I'm still trying to weigh the utility-vs-effort of screen recordings
that show users video of exactly how something is working or exactly
how to do something. In general though I've found Camtasia (http://www.techsmith.com/camtasia.asp
) is a great (if windows only tool) that makes recording computer
usage trivial. I can point Camtasia at my SSH terminal window and it
will follow the mouse focus and even "smart zoom" in on the text I'm
typing into the terminal. One click later and I have a nice flash
video that I can embed in a wiki or email to someone. I've been
running it on a Mac under Parallels and have had no issues.
Video is great for some things -- think of illustrating exactly how
the pxeboot -> DHCP -> tftp process all tightly play together in a
network boot or server provisioning process. A recording of a serial
console window while this happens is a good way to show someone at a
basic level what is going on behind the scenes.
The cut-off point on the effort-vs-reward is whenever I'm thinking
about adding text callouts or titles to the videos. If that happens I
know from experience I'm better off writing up a wiki page and
inserting static screenshots. Video screen recordings are useful to me
only when I have to put next-to-no effort into producing it. As soon
things get complicated its best to fire up a good text editor.

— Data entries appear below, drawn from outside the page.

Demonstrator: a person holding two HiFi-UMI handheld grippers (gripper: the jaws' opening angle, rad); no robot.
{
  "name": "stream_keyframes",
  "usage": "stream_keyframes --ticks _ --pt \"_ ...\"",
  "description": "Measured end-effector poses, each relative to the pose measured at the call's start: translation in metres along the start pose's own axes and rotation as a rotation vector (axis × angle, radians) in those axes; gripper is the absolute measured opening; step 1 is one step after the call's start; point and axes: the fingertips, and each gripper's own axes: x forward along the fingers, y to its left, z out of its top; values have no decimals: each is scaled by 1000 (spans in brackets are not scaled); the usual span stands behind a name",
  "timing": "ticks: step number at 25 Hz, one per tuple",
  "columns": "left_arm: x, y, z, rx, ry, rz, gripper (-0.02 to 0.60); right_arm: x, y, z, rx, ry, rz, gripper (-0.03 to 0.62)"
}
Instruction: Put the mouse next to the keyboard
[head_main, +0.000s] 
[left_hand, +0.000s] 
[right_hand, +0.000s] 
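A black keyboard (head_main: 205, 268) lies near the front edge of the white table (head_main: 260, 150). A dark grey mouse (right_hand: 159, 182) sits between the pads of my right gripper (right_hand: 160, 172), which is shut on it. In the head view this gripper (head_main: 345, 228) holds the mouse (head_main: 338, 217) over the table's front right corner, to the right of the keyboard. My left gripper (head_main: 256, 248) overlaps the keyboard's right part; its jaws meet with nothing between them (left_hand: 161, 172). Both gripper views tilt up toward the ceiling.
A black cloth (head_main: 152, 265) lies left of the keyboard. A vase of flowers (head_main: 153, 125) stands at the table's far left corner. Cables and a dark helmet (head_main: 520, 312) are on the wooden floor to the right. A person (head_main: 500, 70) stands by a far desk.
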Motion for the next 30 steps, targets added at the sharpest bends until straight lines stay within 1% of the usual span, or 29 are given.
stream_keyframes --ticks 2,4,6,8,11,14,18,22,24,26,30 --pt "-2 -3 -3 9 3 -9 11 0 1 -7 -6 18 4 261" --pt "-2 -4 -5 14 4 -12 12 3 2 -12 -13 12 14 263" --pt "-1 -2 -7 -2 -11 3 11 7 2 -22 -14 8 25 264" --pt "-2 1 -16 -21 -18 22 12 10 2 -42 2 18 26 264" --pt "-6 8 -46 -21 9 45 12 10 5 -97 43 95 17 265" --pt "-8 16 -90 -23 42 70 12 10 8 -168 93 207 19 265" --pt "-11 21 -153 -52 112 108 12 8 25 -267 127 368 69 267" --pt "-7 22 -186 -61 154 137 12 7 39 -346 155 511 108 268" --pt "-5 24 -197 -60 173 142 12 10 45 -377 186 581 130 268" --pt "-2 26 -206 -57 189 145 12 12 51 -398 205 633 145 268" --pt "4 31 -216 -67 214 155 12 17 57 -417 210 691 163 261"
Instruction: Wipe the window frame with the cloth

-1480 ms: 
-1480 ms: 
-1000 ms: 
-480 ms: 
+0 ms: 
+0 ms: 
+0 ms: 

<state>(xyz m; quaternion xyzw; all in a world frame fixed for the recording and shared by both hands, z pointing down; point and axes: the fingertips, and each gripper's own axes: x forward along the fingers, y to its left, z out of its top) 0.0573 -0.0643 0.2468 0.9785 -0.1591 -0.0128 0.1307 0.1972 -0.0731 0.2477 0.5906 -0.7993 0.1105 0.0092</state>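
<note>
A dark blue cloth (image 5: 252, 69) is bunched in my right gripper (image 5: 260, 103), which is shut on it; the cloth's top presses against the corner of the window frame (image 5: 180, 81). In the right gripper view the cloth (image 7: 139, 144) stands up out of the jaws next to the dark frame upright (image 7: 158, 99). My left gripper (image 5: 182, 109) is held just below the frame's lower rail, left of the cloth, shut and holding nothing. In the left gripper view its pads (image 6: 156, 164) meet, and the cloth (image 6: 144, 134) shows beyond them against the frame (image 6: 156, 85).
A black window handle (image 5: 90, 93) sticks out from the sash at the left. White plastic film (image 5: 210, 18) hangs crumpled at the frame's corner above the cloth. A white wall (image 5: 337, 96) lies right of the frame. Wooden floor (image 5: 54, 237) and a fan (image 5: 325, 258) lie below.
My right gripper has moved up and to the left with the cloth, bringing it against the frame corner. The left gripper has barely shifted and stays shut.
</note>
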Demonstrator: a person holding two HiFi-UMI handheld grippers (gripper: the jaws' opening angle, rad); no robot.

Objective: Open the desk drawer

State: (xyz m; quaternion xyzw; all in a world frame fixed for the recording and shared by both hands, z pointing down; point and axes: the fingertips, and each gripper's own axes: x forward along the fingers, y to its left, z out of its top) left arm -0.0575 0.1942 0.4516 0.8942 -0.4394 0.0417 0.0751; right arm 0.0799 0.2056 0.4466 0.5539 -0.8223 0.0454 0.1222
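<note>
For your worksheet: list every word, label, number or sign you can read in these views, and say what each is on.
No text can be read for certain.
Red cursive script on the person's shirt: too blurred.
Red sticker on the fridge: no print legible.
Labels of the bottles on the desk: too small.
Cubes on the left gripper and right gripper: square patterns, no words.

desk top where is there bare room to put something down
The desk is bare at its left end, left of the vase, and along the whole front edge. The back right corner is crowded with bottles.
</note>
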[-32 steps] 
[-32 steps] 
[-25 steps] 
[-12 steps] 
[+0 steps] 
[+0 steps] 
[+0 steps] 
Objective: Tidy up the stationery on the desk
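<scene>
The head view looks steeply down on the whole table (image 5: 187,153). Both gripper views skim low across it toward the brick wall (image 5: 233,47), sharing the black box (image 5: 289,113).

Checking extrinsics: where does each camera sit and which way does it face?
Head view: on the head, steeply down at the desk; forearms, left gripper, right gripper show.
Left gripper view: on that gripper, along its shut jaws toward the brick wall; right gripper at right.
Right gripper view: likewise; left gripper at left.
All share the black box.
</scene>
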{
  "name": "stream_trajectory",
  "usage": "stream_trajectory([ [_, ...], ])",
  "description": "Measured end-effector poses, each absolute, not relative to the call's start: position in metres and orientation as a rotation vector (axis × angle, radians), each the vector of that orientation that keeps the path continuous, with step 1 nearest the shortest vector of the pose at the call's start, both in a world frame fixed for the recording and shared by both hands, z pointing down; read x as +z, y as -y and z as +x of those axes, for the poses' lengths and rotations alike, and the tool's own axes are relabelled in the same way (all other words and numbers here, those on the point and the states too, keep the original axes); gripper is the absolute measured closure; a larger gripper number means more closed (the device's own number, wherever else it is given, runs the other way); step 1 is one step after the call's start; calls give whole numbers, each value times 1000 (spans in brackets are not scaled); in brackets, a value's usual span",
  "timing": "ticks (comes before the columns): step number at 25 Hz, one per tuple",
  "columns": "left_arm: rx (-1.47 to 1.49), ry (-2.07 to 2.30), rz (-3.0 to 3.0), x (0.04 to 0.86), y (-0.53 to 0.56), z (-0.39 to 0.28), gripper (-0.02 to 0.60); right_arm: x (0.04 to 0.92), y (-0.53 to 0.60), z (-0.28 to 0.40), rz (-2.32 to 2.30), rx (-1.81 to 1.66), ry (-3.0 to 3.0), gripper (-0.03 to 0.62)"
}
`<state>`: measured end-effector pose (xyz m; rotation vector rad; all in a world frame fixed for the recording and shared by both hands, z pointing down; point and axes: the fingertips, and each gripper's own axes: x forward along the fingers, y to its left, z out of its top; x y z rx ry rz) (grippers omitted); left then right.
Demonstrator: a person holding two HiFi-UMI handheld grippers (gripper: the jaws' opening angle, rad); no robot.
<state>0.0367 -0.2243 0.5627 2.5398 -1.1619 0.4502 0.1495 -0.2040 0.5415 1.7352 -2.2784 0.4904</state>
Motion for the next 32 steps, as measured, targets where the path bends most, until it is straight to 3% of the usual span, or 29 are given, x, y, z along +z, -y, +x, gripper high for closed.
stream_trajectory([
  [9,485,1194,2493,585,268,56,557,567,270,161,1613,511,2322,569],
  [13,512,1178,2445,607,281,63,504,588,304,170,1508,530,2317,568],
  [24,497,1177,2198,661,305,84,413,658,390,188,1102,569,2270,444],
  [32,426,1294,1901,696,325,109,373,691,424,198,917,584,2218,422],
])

From a email support perspective I find ticketing systems invaluable.
Helps preserve history and it makes sure no requests fall through the
cracks. I also like screen sharing technologies -- in many cases they
can turn a multi-day email support burden into a 15 minute view/
My $.02 of course!
On Apr 9, 2008, at 12:23 PM, Geoff Jacobs wrote:
> The previous post on Windows access tools for clusters got me thinking
> -- what is the most efficient means of information delivery for large
> cluster installs? I'm interested in finding out, as all my
> experience is
> at the bottom end of the scale (really only a couple of teams).
> It seems to me that standard ticket systems as well as email support
> systems are going to generate quite a lot of churn. Even the best
> prepared online documentation is going to be ignored by a significant
> portion of the user base. Are forums and public chat rooms any
> better in
> being able to provide some measure of self or mutual support? Do any
> other members have ideas on how best to filter user support issues, or
> at least make it easy to respond to the basic inquiries appropriately?